(Task details): The answer is to be an exact copy of the lines below running from the line with "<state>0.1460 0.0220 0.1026" down to the line with "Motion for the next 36", both ends included, and nothing more.
=====
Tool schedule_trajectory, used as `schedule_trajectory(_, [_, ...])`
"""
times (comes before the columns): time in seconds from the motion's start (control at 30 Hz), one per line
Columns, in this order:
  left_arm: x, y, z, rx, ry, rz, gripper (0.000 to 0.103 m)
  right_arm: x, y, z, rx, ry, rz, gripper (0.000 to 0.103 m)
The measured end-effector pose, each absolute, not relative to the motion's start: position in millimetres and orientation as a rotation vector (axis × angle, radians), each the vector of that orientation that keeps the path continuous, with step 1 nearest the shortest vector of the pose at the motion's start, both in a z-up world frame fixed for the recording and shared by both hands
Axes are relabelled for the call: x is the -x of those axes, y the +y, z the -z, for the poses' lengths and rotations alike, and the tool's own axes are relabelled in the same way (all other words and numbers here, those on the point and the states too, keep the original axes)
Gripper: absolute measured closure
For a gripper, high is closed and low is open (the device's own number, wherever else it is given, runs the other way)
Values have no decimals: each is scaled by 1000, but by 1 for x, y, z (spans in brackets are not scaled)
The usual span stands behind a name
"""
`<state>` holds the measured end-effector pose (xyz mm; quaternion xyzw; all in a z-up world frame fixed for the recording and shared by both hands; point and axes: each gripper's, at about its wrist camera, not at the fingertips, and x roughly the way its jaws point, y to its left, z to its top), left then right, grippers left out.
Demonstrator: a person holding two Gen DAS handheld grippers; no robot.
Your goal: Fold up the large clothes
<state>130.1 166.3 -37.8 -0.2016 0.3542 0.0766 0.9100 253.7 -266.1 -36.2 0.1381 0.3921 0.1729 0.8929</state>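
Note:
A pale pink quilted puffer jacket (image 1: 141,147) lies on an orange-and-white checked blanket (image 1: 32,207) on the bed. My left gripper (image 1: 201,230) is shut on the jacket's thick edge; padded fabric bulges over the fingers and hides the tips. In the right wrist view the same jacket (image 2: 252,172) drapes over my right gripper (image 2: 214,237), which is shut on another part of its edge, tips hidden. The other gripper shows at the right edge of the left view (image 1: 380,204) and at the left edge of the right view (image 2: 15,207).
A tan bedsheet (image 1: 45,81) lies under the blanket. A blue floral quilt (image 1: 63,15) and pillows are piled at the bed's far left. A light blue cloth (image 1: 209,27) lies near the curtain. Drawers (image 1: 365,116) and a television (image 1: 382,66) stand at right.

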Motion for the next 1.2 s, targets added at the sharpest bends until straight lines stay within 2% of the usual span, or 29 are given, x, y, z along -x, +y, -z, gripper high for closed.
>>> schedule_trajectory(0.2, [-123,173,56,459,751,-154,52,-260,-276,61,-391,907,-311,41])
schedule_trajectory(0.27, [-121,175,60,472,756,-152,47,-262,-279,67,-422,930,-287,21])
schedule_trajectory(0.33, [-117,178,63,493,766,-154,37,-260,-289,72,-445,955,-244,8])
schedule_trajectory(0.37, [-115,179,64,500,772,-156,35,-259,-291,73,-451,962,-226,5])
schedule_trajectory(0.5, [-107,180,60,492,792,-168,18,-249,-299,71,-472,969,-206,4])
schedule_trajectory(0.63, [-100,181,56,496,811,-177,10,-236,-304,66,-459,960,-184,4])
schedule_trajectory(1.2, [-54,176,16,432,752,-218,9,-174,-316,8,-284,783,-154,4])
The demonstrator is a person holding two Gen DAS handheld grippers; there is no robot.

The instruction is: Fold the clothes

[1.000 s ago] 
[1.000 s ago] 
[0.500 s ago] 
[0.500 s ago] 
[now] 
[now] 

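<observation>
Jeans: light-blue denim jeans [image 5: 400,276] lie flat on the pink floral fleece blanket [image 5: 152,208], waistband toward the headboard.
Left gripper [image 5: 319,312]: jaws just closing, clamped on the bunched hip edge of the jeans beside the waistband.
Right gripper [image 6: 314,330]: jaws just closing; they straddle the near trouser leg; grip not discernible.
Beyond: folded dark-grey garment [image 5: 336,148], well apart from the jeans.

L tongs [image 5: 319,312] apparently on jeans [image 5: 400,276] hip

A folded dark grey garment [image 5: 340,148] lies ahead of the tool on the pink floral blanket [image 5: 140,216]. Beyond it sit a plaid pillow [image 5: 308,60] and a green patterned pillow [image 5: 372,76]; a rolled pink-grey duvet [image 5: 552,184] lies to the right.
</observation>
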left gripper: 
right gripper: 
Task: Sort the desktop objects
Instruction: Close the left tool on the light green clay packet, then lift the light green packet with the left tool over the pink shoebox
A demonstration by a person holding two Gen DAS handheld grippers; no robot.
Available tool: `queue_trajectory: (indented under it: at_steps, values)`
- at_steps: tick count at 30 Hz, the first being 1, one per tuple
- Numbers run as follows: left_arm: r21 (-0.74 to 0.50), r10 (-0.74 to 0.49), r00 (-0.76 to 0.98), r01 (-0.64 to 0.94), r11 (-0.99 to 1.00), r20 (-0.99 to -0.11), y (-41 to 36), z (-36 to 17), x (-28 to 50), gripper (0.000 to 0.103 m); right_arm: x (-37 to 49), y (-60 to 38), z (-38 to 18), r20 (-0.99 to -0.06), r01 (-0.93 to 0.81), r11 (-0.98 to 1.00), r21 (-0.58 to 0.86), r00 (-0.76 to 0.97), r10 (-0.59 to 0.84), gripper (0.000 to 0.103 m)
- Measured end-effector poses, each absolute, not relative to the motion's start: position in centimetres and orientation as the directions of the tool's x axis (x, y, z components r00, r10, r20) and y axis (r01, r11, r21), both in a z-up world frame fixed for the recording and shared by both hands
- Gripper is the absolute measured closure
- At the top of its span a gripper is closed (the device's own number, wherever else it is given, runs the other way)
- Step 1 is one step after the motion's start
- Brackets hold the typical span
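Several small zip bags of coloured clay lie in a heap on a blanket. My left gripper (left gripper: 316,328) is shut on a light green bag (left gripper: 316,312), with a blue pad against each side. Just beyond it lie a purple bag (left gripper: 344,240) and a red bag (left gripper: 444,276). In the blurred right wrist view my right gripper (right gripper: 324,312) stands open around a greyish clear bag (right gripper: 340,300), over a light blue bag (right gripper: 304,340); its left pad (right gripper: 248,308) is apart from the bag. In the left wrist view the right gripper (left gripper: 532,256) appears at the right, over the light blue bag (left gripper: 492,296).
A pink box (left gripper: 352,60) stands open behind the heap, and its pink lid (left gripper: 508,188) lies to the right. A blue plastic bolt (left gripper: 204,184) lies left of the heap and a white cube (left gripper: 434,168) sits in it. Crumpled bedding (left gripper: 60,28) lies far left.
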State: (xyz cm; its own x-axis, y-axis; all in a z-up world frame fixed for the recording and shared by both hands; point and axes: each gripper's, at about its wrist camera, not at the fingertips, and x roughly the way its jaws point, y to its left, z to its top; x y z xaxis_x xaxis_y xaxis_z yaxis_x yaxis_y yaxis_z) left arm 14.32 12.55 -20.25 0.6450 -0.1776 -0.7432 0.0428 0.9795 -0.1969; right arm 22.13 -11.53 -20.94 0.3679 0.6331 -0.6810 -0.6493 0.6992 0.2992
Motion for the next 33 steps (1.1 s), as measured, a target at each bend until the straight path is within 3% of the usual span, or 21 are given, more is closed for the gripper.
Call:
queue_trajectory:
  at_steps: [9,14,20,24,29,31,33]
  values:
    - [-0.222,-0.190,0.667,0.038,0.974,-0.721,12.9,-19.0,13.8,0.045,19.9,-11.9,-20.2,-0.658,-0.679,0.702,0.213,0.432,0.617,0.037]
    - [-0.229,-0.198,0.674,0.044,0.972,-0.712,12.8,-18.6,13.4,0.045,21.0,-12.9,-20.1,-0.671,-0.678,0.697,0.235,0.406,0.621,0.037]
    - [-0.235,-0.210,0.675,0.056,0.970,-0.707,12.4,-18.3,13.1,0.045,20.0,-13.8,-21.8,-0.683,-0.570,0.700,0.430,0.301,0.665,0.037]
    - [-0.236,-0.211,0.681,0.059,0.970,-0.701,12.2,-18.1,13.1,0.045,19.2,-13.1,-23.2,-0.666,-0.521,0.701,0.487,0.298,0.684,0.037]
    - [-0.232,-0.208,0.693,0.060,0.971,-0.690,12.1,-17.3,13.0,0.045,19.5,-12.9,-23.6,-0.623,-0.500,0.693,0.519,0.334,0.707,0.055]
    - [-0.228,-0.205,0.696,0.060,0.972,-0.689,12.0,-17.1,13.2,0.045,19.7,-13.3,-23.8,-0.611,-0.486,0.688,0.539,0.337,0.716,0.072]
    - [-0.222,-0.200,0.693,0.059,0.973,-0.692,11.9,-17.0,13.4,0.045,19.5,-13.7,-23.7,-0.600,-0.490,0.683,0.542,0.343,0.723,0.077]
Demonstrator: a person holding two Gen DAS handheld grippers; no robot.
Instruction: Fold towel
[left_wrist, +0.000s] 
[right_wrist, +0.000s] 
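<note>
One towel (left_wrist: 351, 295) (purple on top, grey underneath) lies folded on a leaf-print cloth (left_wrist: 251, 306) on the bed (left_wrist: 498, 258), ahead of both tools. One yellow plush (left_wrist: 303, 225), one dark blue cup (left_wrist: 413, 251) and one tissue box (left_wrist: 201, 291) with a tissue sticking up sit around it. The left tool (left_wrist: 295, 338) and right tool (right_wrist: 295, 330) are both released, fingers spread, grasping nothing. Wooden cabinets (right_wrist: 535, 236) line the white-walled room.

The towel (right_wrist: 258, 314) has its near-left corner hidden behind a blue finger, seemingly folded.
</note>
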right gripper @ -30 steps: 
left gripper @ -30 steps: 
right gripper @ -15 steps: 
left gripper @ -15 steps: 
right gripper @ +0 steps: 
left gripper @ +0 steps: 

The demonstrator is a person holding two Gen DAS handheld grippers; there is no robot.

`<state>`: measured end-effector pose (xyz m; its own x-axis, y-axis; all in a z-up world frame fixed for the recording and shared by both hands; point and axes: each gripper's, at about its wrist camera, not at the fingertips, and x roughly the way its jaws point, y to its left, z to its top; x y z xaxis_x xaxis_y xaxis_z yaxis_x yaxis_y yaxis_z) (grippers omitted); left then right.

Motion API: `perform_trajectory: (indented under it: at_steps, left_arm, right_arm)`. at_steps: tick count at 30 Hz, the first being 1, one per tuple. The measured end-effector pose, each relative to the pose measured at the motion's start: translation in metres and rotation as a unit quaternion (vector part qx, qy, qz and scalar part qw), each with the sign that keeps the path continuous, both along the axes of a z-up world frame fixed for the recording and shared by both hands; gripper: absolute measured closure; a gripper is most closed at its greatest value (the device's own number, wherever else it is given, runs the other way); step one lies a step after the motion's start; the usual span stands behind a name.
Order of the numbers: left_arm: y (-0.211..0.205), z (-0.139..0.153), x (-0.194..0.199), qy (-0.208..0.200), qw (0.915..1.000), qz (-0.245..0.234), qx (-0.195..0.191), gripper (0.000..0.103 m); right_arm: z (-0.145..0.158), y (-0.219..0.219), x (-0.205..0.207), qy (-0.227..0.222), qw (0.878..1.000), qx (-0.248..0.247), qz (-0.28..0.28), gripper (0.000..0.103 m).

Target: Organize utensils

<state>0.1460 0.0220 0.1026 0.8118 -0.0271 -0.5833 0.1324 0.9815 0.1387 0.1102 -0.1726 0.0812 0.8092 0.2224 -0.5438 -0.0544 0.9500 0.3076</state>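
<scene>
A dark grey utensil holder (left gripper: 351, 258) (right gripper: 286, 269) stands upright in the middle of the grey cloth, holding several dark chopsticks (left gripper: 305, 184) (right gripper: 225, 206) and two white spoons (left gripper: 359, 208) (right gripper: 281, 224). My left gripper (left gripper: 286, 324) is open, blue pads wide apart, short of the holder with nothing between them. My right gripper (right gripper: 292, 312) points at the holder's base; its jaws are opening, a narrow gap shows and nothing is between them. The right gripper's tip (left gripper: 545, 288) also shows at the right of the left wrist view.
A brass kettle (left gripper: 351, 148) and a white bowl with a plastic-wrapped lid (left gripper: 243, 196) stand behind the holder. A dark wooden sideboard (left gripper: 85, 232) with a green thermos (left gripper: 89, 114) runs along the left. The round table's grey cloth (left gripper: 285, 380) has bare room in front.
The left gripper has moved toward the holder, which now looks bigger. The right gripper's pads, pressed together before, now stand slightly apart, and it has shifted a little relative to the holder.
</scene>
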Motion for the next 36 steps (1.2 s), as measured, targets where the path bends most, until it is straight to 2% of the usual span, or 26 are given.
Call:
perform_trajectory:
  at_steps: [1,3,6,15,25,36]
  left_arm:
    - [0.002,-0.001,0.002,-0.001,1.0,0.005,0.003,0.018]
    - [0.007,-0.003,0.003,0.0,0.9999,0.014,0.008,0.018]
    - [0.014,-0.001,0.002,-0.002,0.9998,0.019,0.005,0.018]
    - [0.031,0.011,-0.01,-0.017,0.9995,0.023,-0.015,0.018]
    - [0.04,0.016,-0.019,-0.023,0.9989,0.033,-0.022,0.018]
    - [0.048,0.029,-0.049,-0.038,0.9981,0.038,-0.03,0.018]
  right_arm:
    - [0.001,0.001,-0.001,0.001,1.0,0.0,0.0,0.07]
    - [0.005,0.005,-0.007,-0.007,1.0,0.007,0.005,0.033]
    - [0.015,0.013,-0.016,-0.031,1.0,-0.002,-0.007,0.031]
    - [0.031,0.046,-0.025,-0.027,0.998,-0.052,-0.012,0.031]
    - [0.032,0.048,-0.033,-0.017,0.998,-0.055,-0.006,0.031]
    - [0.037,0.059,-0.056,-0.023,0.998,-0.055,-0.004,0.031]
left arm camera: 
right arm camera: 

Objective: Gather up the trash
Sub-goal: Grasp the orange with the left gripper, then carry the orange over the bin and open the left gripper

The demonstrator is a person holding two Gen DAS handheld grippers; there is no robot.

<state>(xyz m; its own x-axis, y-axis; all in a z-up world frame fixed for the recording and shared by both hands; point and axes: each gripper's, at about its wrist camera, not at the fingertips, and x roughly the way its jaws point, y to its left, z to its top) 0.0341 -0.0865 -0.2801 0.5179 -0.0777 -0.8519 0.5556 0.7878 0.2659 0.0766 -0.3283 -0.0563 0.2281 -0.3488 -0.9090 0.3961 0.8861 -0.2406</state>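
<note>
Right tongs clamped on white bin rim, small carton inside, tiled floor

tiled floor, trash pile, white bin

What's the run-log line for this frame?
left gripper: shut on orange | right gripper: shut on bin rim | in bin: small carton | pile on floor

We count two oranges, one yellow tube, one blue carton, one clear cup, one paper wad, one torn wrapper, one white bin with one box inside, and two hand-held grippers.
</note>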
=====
(Solved problem):
<state>0.1460 0.0220 0.1026 0.8118 -0.0271 -0.5833 0.1324 0.9815 0.1387 0.1102 -0.1726 0.0812 0.8092 0.2224 -0.5438 -0.0544 0.9500 0.3076</state>
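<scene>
A dark grey utensil holder (left gripper: 351, 258) (right gripper: 286, 269) stands upright in the middle of the grey cloth, holding several dark chopsticks (left gripper: 305, 184) (right gripper: 225, 206) and two white spoons (left gripper: 359, 208) (right gripper: 281, 224). My left gripper (left gripper: 286, 324) is open, blue pads wide apart, short of the holder with nothing between them. My right gripper (right gripper: 292, 312) points at the holder's base; its jaws are opening, a narrow gap shows and nothing is between them. The right gripper's tip (left gripper: 545, 288) also shows at the right of the left wrist view.
A brass kettle (left gripper: 351, 148) and a white bowl with a plastic-wrapped lid (left gripper: 243, 196) stand behind the holder. A dark wooden sideboard (left gripper: 85, 232) with a green thermos (left gripper: 89, 114) runs along the left. The round table's grey cloth (left gripper: 285, 380) has bare room in front.
The left gripper has moved toward the holder, which now looks bigger. The right gripper's pads, pressed together before, now stand slightly apart, and it has shifted a little relative to the holder.
</scene>
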Motion for the next 36 steps (1.2 s), as measured, targets where the path bends most, until it is straight to 2% of the usual span, or 26 are given.

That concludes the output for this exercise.